**EXERCISE DETAILS**: Lines in the listing below containing the string "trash" are to be identified and copied.
⁂
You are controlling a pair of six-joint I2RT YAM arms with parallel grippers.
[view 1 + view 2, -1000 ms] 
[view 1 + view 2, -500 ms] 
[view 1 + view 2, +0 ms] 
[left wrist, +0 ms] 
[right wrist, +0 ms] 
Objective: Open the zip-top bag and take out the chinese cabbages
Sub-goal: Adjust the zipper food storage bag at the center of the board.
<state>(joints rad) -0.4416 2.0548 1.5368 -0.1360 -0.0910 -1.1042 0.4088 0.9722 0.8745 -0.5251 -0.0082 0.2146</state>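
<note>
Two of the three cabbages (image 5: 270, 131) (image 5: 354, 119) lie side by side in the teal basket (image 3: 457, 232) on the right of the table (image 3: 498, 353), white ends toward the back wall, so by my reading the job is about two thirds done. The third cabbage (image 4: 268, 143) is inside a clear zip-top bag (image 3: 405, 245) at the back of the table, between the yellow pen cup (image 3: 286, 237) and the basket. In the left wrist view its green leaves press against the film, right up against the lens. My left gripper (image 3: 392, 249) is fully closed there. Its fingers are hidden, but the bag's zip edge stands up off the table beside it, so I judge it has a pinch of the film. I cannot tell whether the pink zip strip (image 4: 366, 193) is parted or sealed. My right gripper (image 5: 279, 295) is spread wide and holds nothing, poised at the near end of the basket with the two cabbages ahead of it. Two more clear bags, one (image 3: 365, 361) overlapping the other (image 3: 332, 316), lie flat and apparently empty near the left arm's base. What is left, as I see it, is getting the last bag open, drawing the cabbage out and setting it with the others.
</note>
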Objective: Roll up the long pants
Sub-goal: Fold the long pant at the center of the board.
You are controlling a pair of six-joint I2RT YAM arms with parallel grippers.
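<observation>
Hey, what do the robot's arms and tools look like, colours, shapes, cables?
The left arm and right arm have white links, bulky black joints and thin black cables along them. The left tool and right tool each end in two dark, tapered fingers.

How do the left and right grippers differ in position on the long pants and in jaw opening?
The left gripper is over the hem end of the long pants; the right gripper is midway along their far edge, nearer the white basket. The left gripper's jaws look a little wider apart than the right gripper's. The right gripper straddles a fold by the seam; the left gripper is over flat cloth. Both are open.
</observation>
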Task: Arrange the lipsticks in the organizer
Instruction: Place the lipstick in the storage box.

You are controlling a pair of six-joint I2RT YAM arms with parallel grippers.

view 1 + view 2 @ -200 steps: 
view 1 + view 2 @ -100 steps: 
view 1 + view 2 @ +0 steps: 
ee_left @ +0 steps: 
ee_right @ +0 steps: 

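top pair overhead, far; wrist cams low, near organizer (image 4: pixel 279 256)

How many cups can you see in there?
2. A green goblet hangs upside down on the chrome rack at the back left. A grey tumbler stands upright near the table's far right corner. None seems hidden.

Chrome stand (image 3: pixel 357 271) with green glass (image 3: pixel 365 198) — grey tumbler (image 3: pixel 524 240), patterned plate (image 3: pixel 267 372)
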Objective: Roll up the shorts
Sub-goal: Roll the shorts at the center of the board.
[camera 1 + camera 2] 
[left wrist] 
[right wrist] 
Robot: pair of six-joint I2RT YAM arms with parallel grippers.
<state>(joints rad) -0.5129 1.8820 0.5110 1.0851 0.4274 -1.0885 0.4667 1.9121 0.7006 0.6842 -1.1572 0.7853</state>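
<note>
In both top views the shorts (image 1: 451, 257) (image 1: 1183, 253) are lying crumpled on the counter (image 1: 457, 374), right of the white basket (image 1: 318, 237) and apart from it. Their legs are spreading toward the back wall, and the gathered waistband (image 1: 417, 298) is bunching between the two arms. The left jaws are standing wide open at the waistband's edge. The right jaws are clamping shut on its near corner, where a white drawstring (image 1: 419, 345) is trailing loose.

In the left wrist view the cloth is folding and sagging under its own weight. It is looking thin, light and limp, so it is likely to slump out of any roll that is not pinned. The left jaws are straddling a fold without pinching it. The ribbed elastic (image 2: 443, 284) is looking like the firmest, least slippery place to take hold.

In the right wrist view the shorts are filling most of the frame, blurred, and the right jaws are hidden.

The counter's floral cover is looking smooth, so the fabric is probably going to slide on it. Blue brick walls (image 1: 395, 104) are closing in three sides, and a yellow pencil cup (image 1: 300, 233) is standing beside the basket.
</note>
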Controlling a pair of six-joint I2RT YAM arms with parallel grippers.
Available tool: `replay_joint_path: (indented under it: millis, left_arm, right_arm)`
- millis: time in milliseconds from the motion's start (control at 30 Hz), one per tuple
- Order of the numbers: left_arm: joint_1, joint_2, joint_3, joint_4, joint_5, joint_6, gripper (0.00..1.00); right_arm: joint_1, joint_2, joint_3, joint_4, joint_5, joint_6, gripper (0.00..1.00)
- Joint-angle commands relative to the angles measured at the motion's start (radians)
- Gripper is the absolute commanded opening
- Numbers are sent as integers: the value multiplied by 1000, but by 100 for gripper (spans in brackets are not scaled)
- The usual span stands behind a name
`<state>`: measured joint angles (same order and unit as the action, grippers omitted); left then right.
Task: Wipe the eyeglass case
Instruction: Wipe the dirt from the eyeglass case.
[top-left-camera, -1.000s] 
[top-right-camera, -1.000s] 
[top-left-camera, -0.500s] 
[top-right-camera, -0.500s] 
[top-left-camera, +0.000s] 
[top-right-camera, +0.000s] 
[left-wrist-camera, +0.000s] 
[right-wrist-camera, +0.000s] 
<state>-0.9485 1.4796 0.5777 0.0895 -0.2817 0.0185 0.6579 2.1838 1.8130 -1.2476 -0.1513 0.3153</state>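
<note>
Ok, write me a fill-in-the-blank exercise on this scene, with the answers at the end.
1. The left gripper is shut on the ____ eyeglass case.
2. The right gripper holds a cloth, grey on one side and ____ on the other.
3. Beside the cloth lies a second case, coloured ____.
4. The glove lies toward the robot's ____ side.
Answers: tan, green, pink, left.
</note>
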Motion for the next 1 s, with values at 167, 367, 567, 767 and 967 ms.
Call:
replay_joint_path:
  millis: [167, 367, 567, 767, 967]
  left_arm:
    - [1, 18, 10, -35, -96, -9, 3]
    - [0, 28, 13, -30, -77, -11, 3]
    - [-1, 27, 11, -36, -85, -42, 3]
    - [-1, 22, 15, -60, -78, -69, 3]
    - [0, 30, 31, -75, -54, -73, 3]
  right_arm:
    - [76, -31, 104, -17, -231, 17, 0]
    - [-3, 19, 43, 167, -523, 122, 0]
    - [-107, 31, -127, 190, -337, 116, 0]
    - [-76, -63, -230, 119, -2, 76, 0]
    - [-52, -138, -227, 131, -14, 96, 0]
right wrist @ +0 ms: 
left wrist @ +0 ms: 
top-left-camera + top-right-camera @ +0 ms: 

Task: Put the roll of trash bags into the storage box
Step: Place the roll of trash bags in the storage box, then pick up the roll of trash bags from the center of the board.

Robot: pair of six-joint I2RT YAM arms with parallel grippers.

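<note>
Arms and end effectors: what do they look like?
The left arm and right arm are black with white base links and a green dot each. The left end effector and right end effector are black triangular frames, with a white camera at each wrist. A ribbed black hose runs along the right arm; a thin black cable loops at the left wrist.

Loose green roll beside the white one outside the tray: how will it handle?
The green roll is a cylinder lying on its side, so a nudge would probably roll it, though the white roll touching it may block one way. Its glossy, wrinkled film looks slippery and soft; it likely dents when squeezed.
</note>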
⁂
**OUTPUT FOR THIS EXERCISE**:
Task: Put the roll of trash bags into the storage box
Step: Place the roll of trash bags in the storage box, then pick up the roll of trash bags from the center of the board.

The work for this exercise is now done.